At present, it’s difficult to predict how people’s osteoarthritis will develop and how they are likely to respond to treatment. One thing that we do know is that if we administer urocortin before any damage has occurred, it operates in a preventative manner.
Professor Paul Townsend
Osteoarthritis is characterised by the destruction and loss of cartilage around a person’s joints. The condition, which currently affects around one million people in the United Kingdom annually, can lead to reduced joint mobility in the knees, hips, hands and vertebrae. As the ageing population continues to grow, so too will the prevalence of the disease.

The ability to effectively treat osteoarthritis, therefore, could result in significant benefits both for healthcare budgets and for patients’ quality of life. To learn more about urocortin’s potential within this field, I spoke to joint lead researcher of the study Professor Paul Townsend from the University of Manchester’s Institute of Cancer Sciences.

'Cells are damaging themselves'


"The damage caused by osteoarthritis results from what we call an inflammatory response," he began. "Essentially, the cells within the affected joint become hyperactive. I find that it helps to think of the joint as if it were an organ; in order to operate effectively, it must remain carefully balanced and controlled. When a person has osteoarthritis, the cartilage cells and the chondrocytes initiate an unwanted autoimmune response. In a way, the body is damaging itself."

Chondrocytes are cells responsible for producing and maintaining healthy cartilage in a person’s joints. Osteoarthritis involves the production of programmed chemicals which kill these cells. Consequently, those suffering from the disease have fewer active chondrocytes than individuals with healthy joints.

During the course of their research, Professor Townsend and his co-author Dr Ian Locke from the University of Westminster found that urocortin prevents chemically induced chondrocyte death. Surprisingly, this discovery was – to a certain extent – unintended.

Accidental discovery


"I’ve been working with urocortin for around 15 years," explained Professor Townsend. "This molecule is a natural peptide thought to exist and operate exclusively within the brain. It is what we call a ‘neuropeptide’, and purified versions have curious effects on cells. For example, urocortin is able to stop certain cells from dying.
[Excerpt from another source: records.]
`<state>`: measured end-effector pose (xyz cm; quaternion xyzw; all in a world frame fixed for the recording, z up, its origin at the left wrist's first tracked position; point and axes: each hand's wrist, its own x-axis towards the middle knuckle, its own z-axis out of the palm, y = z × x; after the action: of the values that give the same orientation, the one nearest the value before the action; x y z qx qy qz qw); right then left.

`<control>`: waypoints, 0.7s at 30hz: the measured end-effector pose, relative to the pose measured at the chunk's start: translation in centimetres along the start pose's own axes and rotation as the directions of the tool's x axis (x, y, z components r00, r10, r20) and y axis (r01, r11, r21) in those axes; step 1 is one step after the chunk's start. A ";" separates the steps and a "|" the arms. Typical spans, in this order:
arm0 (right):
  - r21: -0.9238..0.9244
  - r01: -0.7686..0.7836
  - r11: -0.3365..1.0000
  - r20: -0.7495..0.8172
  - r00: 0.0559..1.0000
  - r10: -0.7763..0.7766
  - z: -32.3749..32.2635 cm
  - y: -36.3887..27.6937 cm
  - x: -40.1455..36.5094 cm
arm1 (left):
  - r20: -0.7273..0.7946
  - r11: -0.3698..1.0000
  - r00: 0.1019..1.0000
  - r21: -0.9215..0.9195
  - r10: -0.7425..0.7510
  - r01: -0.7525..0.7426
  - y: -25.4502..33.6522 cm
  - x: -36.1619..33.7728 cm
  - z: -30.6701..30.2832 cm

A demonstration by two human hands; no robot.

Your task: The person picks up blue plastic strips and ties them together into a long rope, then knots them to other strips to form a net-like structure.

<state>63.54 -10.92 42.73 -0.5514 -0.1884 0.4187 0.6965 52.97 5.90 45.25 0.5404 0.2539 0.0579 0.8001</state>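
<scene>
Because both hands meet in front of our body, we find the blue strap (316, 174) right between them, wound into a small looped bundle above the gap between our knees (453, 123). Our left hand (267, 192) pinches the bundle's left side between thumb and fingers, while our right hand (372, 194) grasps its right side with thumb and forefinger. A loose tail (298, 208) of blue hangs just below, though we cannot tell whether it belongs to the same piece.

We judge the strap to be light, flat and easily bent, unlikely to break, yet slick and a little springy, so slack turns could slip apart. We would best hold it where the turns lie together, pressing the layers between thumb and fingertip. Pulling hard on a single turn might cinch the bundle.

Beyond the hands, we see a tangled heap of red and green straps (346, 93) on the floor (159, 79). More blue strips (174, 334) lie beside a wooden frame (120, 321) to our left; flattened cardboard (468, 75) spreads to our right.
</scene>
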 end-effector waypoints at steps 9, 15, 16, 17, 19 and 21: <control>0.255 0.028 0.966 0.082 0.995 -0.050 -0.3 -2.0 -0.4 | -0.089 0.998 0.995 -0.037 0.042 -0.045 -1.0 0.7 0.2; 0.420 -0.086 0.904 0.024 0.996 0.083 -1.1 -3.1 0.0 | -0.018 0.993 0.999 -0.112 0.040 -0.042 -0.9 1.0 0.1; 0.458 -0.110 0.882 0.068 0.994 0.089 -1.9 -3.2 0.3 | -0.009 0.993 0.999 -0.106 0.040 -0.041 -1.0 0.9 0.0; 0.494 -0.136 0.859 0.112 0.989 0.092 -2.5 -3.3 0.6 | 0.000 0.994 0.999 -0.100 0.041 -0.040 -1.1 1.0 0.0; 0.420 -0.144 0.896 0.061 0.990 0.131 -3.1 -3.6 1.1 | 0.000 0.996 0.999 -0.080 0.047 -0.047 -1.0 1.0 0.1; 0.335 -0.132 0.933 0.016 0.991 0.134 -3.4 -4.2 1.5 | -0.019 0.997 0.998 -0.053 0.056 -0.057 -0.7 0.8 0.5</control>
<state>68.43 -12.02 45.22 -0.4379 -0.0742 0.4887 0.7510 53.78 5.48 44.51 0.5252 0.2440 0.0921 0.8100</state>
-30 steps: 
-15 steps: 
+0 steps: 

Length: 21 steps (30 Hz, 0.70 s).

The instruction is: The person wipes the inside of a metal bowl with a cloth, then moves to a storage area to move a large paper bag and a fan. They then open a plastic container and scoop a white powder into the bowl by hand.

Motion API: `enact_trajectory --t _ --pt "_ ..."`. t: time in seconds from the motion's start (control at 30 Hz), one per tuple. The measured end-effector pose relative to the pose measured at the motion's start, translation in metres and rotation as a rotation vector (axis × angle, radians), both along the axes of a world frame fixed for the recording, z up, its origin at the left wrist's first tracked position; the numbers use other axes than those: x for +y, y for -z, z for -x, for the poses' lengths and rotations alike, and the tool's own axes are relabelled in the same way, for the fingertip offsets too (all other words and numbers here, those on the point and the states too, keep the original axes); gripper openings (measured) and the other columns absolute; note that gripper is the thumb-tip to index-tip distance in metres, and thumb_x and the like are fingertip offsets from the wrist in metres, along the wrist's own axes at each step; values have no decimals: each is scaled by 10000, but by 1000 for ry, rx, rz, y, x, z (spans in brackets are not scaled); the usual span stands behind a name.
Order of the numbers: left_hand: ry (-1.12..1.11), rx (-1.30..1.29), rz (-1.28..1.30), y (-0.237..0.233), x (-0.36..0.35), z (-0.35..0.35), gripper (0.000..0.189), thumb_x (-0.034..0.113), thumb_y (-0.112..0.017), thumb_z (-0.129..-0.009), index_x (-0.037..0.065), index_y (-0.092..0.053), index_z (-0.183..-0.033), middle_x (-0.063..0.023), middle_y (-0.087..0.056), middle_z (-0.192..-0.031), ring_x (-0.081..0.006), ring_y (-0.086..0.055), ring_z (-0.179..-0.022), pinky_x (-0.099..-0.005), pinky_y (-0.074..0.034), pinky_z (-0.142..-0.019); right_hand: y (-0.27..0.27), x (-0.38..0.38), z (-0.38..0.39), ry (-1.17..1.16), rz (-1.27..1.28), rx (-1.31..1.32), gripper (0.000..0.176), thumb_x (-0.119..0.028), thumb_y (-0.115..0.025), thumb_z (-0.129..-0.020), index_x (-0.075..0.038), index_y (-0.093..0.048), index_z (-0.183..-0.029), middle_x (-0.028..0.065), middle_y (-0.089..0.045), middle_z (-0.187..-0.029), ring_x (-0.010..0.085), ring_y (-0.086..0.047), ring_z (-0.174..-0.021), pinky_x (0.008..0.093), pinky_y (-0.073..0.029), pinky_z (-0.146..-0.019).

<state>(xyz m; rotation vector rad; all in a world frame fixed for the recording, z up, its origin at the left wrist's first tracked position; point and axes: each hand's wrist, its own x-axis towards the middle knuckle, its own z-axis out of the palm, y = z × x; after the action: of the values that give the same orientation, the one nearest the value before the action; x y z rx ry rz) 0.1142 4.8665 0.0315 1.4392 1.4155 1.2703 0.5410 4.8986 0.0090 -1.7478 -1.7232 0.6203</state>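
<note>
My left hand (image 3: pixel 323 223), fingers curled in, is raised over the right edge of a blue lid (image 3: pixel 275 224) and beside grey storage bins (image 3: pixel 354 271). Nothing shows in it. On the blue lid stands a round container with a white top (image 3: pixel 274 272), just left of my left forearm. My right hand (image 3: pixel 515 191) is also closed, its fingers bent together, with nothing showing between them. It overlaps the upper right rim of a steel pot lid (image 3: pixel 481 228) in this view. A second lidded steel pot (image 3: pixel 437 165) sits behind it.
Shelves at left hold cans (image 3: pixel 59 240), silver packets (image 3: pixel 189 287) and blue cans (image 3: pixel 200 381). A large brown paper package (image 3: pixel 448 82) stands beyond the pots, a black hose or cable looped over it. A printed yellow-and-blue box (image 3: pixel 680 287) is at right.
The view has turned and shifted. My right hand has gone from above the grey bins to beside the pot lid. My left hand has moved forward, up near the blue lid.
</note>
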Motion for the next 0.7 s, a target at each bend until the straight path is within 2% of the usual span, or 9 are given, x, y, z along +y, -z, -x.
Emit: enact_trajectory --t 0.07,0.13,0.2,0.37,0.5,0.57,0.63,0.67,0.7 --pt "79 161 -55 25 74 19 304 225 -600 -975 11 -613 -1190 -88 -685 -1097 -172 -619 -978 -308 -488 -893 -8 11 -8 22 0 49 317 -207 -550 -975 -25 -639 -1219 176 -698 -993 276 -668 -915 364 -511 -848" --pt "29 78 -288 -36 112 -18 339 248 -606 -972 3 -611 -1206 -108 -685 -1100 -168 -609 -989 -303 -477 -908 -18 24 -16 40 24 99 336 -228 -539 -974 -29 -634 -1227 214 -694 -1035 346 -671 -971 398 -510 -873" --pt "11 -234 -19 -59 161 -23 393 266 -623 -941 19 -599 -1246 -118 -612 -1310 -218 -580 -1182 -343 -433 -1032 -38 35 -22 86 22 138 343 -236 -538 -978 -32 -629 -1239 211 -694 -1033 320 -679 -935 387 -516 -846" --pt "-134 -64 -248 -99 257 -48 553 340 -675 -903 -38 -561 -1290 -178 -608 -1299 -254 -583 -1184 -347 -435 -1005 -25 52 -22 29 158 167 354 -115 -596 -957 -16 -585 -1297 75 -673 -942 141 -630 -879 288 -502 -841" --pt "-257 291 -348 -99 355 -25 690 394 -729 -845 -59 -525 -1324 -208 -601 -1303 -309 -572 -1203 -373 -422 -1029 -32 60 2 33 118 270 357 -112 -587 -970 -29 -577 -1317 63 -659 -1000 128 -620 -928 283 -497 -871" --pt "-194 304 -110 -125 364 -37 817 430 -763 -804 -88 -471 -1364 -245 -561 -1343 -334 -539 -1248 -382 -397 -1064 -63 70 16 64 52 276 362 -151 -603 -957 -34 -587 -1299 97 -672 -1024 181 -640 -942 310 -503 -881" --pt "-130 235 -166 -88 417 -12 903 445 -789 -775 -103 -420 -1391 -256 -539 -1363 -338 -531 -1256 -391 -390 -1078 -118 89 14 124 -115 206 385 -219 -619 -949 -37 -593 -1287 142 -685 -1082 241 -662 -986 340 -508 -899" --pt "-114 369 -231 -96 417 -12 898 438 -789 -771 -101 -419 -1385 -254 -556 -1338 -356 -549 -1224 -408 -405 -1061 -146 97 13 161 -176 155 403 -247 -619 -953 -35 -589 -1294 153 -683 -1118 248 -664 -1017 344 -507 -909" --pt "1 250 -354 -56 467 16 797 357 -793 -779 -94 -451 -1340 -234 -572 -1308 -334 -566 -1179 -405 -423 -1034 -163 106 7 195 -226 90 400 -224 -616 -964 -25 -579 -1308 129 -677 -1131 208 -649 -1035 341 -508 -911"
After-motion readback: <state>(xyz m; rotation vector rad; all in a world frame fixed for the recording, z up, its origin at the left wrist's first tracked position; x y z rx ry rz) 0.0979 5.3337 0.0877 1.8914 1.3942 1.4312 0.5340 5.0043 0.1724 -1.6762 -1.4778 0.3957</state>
"Initially, we were looking at the heart," he continued. "The heart is an interesting organ in the sense that cells that die there don’t get replaced. We wanted to devise a way to protect the heart against cardiac arrest, coronary artery disease, etc. It was only by chance that we discovered that urocortin has protective properties for cartilage as well."

The scientists not only uncovered urocortin’s potential to protect joint cells against death. They also succeeded in learning a great deal about the mechanisms involved in this process.

'Locks and keys'


"Urocortin peptides operate in a similar manner to locks and keys," explained Professor Townsend. "Depending on which lock is present and which key is available, you get a different biological response. Typically, these biological responses involve growth; cellular proliferation whereby cells divide and multiply. This proliferation is controlled by a number of chemical processes that fall under the banner of ‘signal transduction’.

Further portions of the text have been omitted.